Nuclear factor kappa B (NF-kappa B) plays a pivotal role in inflammation, immunity, stress responses, and protection from apoptosis. Canonical activation of NF-kappa B is dependent on the phosphorylation of the inhibitory subunit I kappa B alpha that is mediated by a multimeric, high molecular weight complex, called I kappa B kinase (IKK) complex.
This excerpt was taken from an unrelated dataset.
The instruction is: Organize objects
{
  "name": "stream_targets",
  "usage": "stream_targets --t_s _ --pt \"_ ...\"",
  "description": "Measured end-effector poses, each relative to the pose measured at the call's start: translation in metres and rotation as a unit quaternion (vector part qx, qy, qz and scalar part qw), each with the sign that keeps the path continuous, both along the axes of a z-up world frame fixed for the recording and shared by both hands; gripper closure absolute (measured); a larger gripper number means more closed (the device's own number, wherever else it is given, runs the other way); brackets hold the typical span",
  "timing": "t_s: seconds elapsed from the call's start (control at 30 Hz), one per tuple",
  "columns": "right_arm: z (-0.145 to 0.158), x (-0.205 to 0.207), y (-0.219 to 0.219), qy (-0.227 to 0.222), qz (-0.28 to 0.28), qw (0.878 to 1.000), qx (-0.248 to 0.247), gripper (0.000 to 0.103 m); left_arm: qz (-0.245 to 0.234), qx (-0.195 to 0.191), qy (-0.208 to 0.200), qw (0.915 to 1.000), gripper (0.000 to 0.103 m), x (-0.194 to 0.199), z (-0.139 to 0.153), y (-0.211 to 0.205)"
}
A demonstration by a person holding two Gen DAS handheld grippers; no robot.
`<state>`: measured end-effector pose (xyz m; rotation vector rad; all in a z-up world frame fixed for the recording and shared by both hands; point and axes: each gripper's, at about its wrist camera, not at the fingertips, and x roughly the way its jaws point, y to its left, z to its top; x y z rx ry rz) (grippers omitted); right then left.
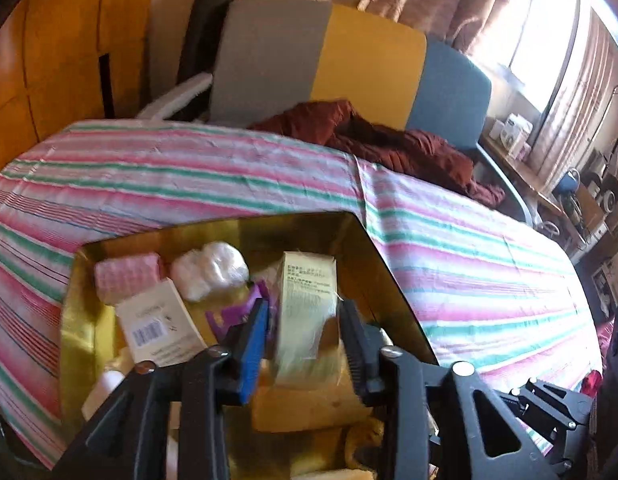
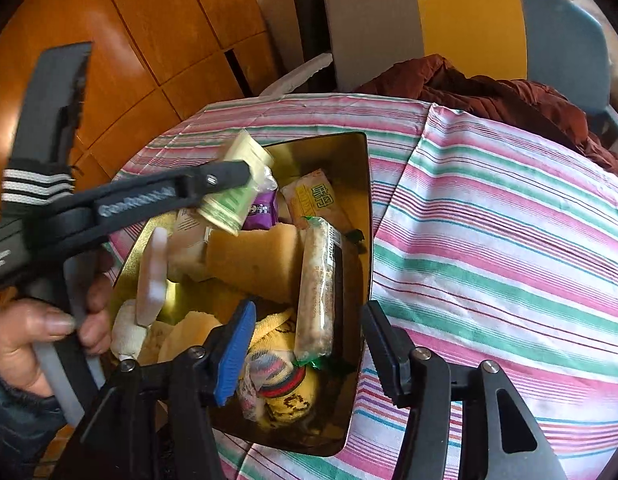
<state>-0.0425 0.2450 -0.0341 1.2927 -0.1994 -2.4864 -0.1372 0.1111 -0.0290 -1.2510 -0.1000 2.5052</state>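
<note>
A gold tin box [image 1: 373,248] [image 2: 359,200] sits on the striped table, full of small items. My left gripper [image 1: 303,344] is shut on a pale green carton [image 1: 307,312] and holds it over the box; the right wrist view shows the same carton [image 2: 239,184] lifted above the contents, with the left gripper's finger [image 2: 213,180] across it. My right gripper [image 2: 309,354] is open and empty above the near end of the box, over a wrapped snack bar [image 2: 317,296] and a yellow sock [image 2: 285,396].
In the box lie a yellow sponge [image 2: 257,264], a purple packet [image 2: 261,210], a white box with a barcode [image 1: 157,328], a pink block [image 1: 127,276] and a white wad [image 1: 211,270]. A chair [image 1: 369,64] with a maroon jacket [image 1: 389,140] stands behind the striped tablecloth [image 2: 489,240].
</note>
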Motion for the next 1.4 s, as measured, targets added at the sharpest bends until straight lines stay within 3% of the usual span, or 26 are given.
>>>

This is composed of two catalytic subunits, IKK alpha and IKK beta, and a regulatory subunit, NEMO/IKK gamma. The latter protein is essential for the activation of IKKs and NF-kappa B, but its mechanism of action is not well understood. Here we identified ABIN-1 (A20 binding inhibitor of NF-kappa B) as a NEMO/IKK gamma-interacting protein. ABIN-1 has been previously identified as an A20-binding protein and it has been proposed to mediate the NF-kappa B inhibiting effects of A20. We find that both ABIN-1 and A20 inhibit NF-kappa B at the level of the IKK complex and that A20 inhibits activation of NF-kappa B by de-ubiquitination of NEMO/IKK gamma. Importantly, small interfering RNA targeting ABIN-1 abrogates A20-dependent de-ubiquitination of NEMO/IKK gamma and RNA interference of A20 impairs the ability of ABIN-1 to inhibit NF-kappa B activation. Altogether our data indicate that ABIN-1 physically links A20 to NEMO/IKK gamma and facilitates A20-mediated de-ubiquitination of NEMO/IKK gamma, thus resulting in inhibition of NF-kappa B.